== MATERIAL PROVIDED

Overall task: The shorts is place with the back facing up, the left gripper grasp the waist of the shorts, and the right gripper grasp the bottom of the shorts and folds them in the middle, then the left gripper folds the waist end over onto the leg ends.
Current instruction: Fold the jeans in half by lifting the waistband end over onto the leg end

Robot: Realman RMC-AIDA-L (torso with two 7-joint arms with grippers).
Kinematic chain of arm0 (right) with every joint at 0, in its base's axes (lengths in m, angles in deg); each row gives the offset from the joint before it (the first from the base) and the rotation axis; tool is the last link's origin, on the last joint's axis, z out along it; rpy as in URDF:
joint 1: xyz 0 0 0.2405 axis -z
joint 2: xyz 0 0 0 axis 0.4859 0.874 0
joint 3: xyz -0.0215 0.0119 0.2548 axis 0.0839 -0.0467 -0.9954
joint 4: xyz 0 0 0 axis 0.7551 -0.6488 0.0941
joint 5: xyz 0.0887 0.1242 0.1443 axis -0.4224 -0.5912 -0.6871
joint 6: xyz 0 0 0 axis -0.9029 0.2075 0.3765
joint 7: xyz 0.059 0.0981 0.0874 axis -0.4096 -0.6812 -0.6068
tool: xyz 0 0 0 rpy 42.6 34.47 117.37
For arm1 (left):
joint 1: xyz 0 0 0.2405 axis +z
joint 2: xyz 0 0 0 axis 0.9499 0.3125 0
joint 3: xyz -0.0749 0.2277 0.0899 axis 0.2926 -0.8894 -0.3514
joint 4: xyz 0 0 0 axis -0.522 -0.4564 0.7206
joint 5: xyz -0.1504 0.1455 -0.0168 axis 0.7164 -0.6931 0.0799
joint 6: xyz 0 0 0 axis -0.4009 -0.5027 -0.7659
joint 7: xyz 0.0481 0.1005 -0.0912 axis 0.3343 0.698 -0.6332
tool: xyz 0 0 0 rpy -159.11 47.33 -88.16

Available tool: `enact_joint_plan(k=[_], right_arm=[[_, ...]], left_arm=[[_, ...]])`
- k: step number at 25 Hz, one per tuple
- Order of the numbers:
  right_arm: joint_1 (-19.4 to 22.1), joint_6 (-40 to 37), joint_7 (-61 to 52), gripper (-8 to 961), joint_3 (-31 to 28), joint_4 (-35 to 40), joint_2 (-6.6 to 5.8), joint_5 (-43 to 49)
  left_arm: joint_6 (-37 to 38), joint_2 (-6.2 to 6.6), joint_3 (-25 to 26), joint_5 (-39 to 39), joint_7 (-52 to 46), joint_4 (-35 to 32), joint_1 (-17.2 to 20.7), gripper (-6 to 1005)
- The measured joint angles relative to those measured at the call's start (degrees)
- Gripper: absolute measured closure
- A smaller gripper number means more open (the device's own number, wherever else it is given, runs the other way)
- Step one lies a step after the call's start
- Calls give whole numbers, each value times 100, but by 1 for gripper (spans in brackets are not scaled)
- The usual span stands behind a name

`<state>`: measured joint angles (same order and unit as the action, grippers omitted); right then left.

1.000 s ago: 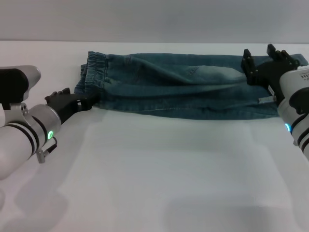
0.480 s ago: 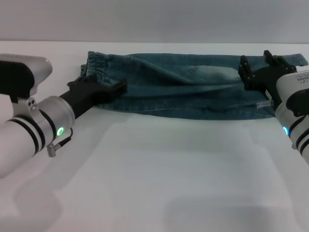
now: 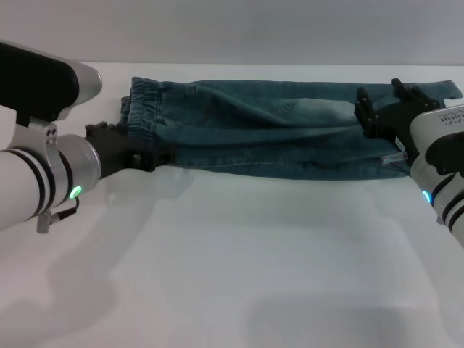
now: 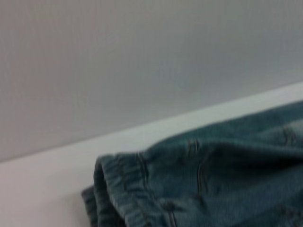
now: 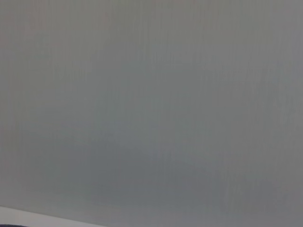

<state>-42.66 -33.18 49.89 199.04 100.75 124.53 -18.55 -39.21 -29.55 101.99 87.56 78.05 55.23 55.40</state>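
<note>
The shorts (image 3: 283, 130) lie folded lengthwise along the far side of the white table, a long blue-green denim strip. The waist of the shorts (image 3: 141, 109) is the ruffled band at their left end; in the left wrist view that waist (image 4: 118, 189) shows close up, with the denim (image 4: 227, 165) beside it. My left gripper (image 3: 148, 154) is at the near corner of the waist, touching the denim edge. The leg ends (image 3: 435, 90) lie at the right end, partly hidden behind my right gripper (image 3: 380, 101), which hovers over them, open.
The white table (image 3: 254, 254) stretches wide in front of the shorts. A grey wall (image 3: 232, 29) stands just behind the table's far edge, and the right wrist view shows only that wall (image 5: 151, 113).
My left gripper reached over the waist half a second ago and has pulled back to the waist's near corner, with the arm raised. The right gripper has edged slightly left.
</note>
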Motion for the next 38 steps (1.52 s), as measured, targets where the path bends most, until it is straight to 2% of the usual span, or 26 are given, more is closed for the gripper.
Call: enact_joint_plan(k=[5,6,7,9,11,12,13,14,16,18,20,21,23,25,26,29,31,33,35,38], right_arm=[[-4,0,0,443,16,-33,-2,7],[-5,0,0,443,31,-41,-2,7],[-6,0,0,443,39,-49,-2,7],[-14,0,0,443,56,-59,-2,8],[-29,-1,0,443,72,-64,-1,8],[-36,-1,1,443,80,-66,-1,8],[-40,-2,1,443,89,-71,-1,8],[-40,-2,1,443,89,-71,-1,8],[-32,-3,1,443,90,-83,-1,8],[-22,-3,1,443,95,-101,-1,7],[-16,-4,1,443,111,-133,1,-11],[-14,-5,1,443,120,-148,3,-19],[-10,-6,-6,443,137,-168,8,-26],[-24,-6,-53,443,146,-187,7,-26],[-37,-6,-86,443,150,-198,7,-23],[-64,-6,-118,443,156,-213,3,-11],[-74,-6,-122,442,161,-214,2,-5],[-80,-6,-124,442,161,-215,0,-3],[-87,13,-125,442,161,-218,0,-3],[-94,67,-126,442,161,-225,-1,-3]], left_arm=[[392,48,-3,549,88,-92,-150,152],[538,103,27,891,94,-125,-225,153],[538,103,27,891,94,-125,-225,153],[658,231,125,1427,39,-188,-353,153],[686,210,295,1508,-14,-203,-322,154],[687,136,464,1458,-35,-205,-236,154],[667,-16,738,1279,-51,-187,-70,154],[637,-225,1006,1008,-30,-145,107,155],[604,-510,1333,550,5,-70,334,155],[619,-867,1701,6,45,38,571,155],[653,-988,1844,-141,47,57,623,155],[674,-993,1883,-104,47,44,613,155],[674,-993,1883,-104,47,44,613,155],[770,-850,1866,261,49,-137,429,155],[836,-727,1788,541,49,-286,269,155],[926,-467,1493,1039,76,-596,-64,155],[977,-186,1061,1495,97,-818,-400,155],[978,-35,766,1635,97,-832,-573,156],[969,8,619,1614,100,-736,-630,156],[930,-29,603,1476,111,-569,-596,156]])
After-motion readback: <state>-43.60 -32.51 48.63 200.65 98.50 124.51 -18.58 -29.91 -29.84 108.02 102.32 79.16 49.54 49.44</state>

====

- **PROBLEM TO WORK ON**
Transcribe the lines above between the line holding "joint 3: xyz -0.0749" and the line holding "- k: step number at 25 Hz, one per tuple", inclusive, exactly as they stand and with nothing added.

- **EXERCISE OUTPUT**
joint 3: xyz -0.0749 0.2277 0.0899 axis 0.2926 -0.8894 -0.3514
joint 4: xyz 0 0 0 axis -0.522 -0.4564 0.7206
joint 5: xyz -0.1504 0.1455 -0.0168 axis 0.7164 -0.6931 0.0799
joint 6: xyz 0 0 0 axis -0.4009 -0.5027 -0.7659
joint 7: xyz 0.0481 0.1005 -0.0912 axis 0.3343 0.698 -0.6332
tool: xyz 0 0 0 rpy -159.11 47.33 -88.16

Available tool: `enact_joint_plan(k=[_], right_arm=[[_, ...]], left_arm=[[_, ...]])`
- k: step number at 25 Hz, one per tuple

What came before makes up the full response.